The Lost Art of Being a Compassionate Person
Transforming Your Life Through Compassion and Empathy
I've been thinking a lot lately about whether we are a compassionate society. There's no doubt we are following a horrific event like a school shooting or terrorist attack. But, are we compassionate on an everyday basis? Why is it important to be compassionate? How can we know if we are compassionate people? These are the issues I address in this blog.
What is Compassion?
Compassion has been defined in many ways. Merriam-Webster’s online dictionary defines it as “sympathetic consciousness of others’ distress together with a desire to alleviate it.” In the literature, there appears to be a broad consensus that compassion involves feeling for a person who is suffering and being motivated to act to help them. According to the Theosophical Society of America, the characteristic trait compassion lies at the heart of all religious, ethical, and spiritual traditions, directing us always to treat others as we wish to be treated ourselves.
Compassion is sometimes differentiated from empathy and altruism, although the concepts are related. Empathy refers more generally to our ability to take the perspective of and feel the emotions of another person, and compassion is when those feelings and thoughts include the desire to help them. Altruism, in turn, is the kind, selfless behavior often motivated by feelings of compassion, though one can feel compassion without acting on it, and altruism isn’t always motivated by compassion. It could simply be that a person sees helping others as a way to add meaning to their life.
The Psychology of Happiness and Meaning
Research by Martin Seligman, a pioneer of the psychology of happiness and human flourishing, suggests that connecting with others in a meaningful way helps us enjoy better mental and physical health. A compassionate lifestyle leads to greater psychological health because giving to others is a pleasurable activity, if not more so than the act of receiving. It also broadens our perspective beyond ourselves and creates a sense of connection to others that generates a positive feeling and enhances well-being.
Empathy and compassion for others may be reciprocated. For example, let’s assume your next-door neighbor’s husband just died and you decide to cook some meals and bring them over so the family can grieve without worrying about the little things. Six months later, your husband passes away and your neighbor returns the favor. One good deed deserves another. We feel good about what we did and our neighbor’s actions.
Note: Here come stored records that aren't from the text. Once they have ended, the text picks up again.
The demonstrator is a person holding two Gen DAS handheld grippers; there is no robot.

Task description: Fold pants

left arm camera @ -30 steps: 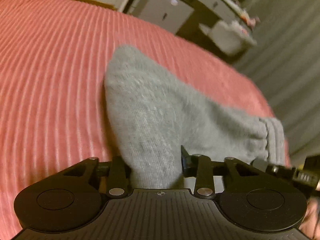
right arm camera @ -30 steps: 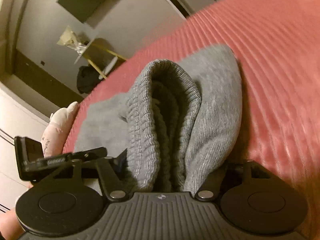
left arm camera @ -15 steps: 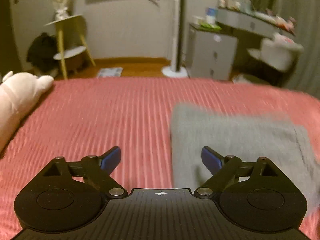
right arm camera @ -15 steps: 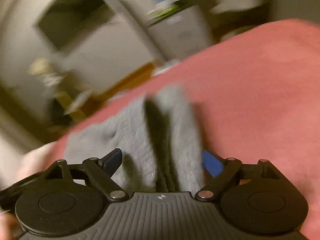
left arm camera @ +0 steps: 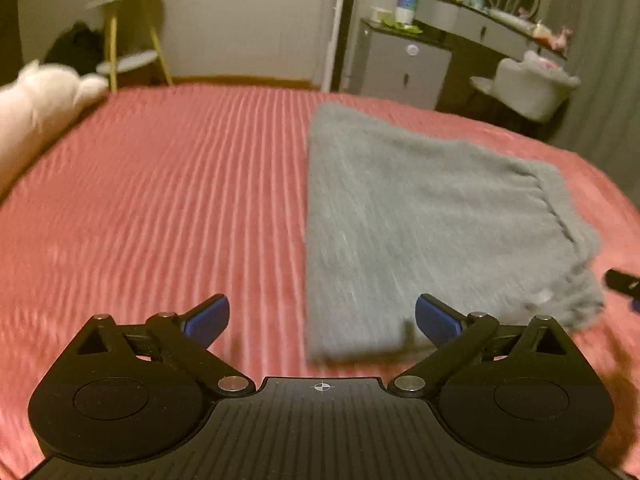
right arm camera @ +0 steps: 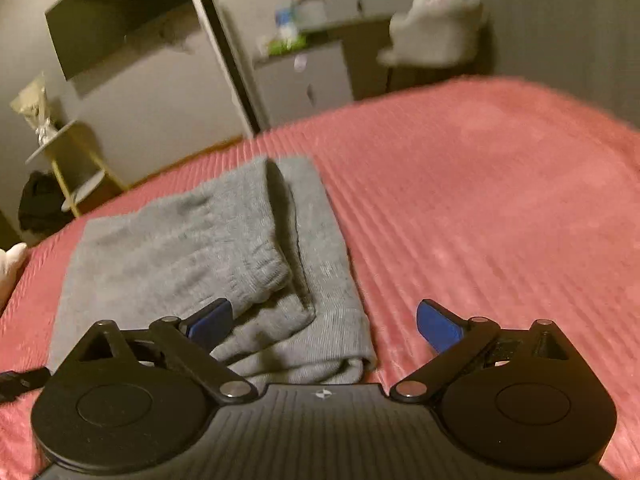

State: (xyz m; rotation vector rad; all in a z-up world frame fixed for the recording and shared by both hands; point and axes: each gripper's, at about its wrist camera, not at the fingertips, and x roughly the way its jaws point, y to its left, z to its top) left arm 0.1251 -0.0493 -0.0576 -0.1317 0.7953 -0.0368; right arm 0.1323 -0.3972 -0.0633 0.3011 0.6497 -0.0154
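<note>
Grey pants [left arm camera: 420,216] x1, folded | pink bed [left arm camera: 160,200] | tools x2 opening

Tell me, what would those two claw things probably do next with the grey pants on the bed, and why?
Probably draw both back and stop. The grey pants lie in a compact folded stack on the red bedspread. The left gripper and right gripper are both opening, with no cloth pinched. At most, the right one might nudge the stepped layers by the waistband into line.

Folded pants [left arm camera: 420,216] lie on bed [left arm camera: 180,200], right of centre in left view; plush toy [left arm camera: 36,108] at bed's left edge; dresser [left arm camera: 400,60] behind.
</note>
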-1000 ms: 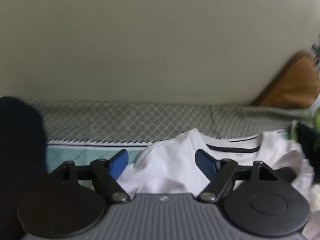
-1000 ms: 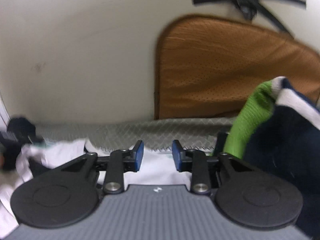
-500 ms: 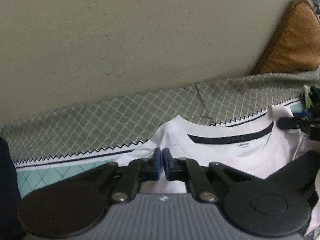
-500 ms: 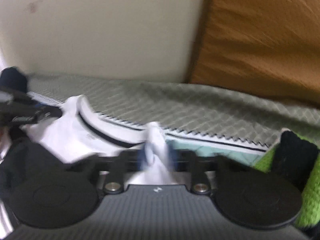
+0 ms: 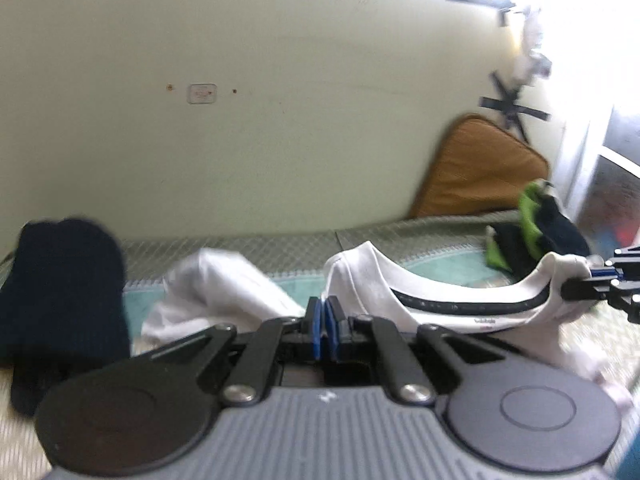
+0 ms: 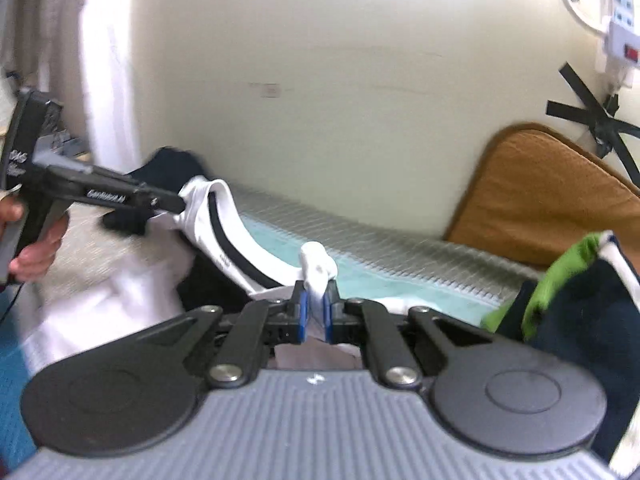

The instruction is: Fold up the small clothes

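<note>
A white T-shirt (image 5: 436, 300) with a dark neckband hangs stretched between my two grippers above the bed. My left gripper (image 5: 324, 320) is shut, its blue pads pinching one shoulder of the shirt. The right wrist view shows that grip from the side, the left gripper (image 6: 180, 202) clamped on the shirt (image 6: 236, 240) at the collar's end. My right gripper (image 6: 315, 312) is shut on the other shoulder, with a white fold bulging up between its pads. It also shows at the right edge of the left wrist view as the right gripper (image 5: 596, 276). The shirt's body droops below, mostly hidden.
A dark navy garment (image 5: 64, 280) lies at the left on the patterned bedspread (image 5: 440, 264). A green and navy garment (image 6: 576, 280) is piled at the right, in front of a brown cushion (image 6: 552, 192) leaning on the wall. A person's hand (image 6: 36, 248) holds the left gripper.
Both grippers were open over the shirt a second ago. They have closed on its shoulders, pulled back from the wall and lifted the collar off the bed.
</note>
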Available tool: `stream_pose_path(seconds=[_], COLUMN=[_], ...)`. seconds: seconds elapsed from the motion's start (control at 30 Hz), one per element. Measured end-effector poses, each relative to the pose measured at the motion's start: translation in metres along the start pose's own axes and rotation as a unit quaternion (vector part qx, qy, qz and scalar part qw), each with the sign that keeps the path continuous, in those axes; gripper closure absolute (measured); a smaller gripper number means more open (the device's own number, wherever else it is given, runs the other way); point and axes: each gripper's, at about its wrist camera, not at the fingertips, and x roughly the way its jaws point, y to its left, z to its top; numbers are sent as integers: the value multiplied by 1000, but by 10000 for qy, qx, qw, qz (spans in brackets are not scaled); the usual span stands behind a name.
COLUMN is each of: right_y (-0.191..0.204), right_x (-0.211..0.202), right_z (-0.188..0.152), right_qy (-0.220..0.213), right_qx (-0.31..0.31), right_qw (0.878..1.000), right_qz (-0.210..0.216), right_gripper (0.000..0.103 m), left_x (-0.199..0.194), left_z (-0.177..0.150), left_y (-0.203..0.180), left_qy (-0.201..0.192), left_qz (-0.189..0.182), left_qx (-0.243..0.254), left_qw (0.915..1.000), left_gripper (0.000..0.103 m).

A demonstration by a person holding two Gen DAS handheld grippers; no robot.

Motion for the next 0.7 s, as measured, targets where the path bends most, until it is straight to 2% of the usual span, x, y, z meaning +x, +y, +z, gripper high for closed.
stream_pose_path(seconds=[0.17,0.27,0.37,0.5,0.53,0.6,0.63,0.7], right_y=[49,67,65,67,69,69,68,59], right_x=[-45,-57,-58,-49,-49,-49,-51,-58], right_z=[-52,-84,-106,-126,-128,-130,-130,-128], right_qy=[47,174,293,450,479,449,460,509], right_qx=[-302,-310,25,243,206,167,219,374], right_qw=[9993,9992,9994,9986,9985,9987,9986,9978], right_qz=[194,194,156,-110,-164,-185,-117,177], right_gripper=[92,92,92,92,92,92,87,83], left_x=[-65,-86,-88,-76,-78,-89,-99,-118], left_z=[-66,-101,-128,-144,-145,-143,-140,-130], left_y=[-17,-23,-26,-21,-18,-11,-6,6], left_qy=[-141,-121,110,556,622,556,400,-7], left_qz=[-28,-106,-185,-140,-240,-574,-714,-692], left_qx=[-105,-344,-558,-785,-835,-876,-902,-966], left_qw=[9998,9993,9982,9953,9943,9930,9926,9929], left_gripper=[99,99,98,94,91,75,70,52])
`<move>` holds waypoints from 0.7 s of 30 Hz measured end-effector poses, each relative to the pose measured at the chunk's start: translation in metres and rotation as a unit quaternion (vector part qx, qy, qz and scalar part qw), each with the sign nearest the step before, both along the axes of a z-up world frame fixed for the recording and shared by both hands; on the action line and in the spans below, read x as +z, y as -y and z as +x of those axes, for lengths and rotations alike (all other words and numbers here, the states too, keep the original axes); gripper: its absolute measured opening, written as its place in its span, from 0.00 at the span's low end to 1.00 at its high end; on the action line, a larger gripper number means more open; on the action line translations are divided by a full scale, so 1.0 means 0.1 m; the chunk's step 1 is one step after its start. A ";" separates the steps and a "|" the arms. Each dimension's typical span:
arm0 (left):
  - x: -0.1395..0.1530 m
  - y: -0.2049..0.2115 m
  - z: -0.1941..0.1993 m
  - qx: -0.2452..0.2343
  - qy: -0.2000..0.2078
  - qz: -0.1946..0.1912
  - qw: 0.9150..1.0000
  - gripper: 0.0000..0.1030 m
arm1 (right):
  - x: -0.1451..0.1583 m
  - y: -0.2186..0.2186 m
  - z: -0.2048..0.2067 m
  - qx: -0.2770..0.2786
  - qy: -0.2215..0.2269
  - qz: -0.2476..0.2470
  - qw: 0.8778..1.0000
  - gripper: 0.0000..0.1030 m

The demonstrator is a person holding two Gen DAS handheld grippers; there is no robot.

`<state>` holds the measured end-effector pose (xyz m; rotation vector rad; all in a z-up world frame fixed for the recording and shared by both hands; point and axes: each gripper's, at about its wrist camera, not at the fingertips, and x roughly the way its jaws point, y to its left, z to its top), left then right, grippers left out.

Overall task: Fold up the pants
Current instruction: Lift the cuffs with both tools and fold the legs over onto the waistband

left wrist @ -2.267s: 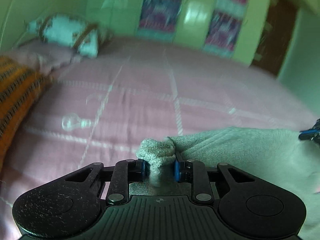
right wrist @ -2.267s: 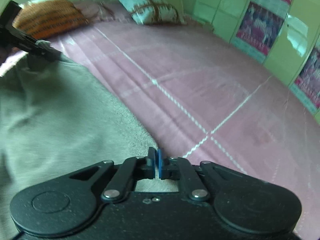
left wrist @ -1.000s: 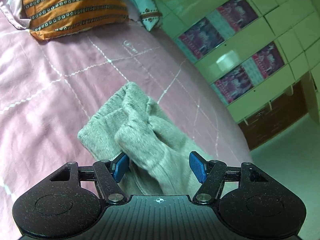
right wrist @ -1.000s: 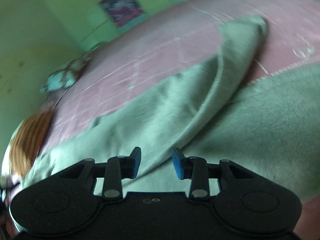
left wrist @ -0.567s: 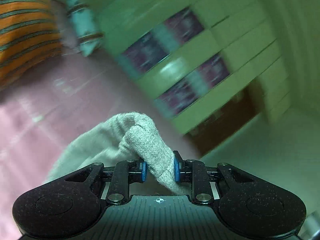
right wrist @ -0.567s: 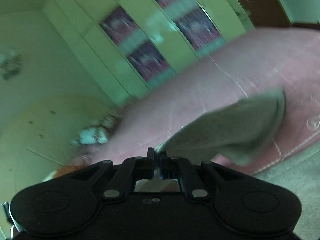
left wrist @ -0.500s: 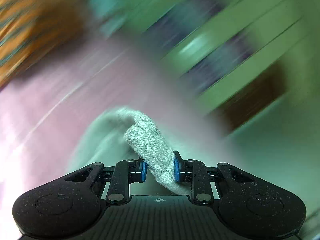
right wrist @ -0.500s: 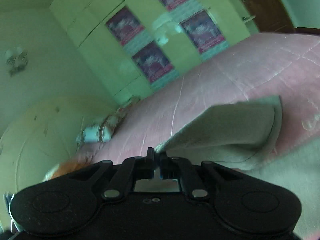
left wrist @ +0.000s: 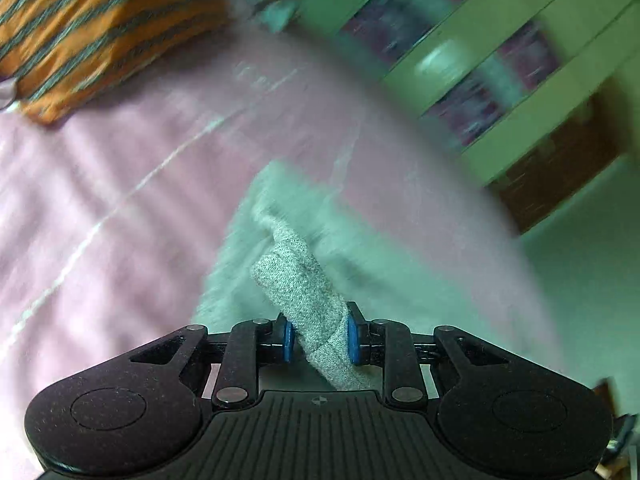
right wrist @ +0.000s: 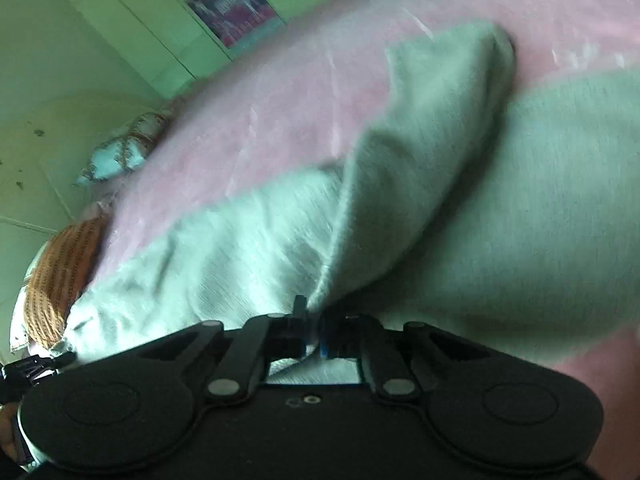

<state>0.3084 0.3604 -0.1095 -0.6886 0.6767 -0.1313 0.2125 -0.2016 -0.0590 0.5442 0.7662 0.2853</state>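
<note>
Both claws, apart a second ago, now clench the pants (left wrist: 304,304), left gripper (left wrist: 319,340) and right gripper (right wrist: 314,334) mid-fold over the bed (left wrist: 100,184), laying flat left.

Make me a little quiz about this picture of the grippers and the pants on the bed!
1. True or false: the left gripper is shut on a bunched bit of the grey pants.
2. What colour is the bed cover under the pants? A) blue B) pink C) yellow
3. Fill in: the striped pillow at the head of the bed is mostly ____.

Key
1. True; the right gripper is pinching an edge of the pants too.
2. B
3. orange
</note>
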 end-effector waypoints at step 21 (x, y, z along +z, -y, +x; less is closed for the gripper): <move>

It gives us a sense of satisfaction and gratitude, two elements of happiness.
Things Compassionate People Do
Writing for the personal development website, Life Hack, Kyle Hart identifies 20 things only compassionate people would do. These are quite instructive so I decided to share the top ten compassionate acts I think more people do than the others (in my view) with my readers.
- Put other people’s needs above your own.
- Listen first, speak second.
- Never leave someone you care for, and always have their back.
- Forgive easily.
- Find something in common with everyone.
- Value people and experiences over money.
- Be kind to yourselves as you are to others.
- Be mindful of everything in your life.
- Understand that people have differences of opinion, and they express those in different ways.
- Bring out the best in others.
These are words to live by, in my opinion. Compassion is a lost art in our society. If you disagree, just go through the list and see how many characteristics define your behavior. If you’re not satisfied with the results, commit yourself today to being a better person by becoming more compassionate.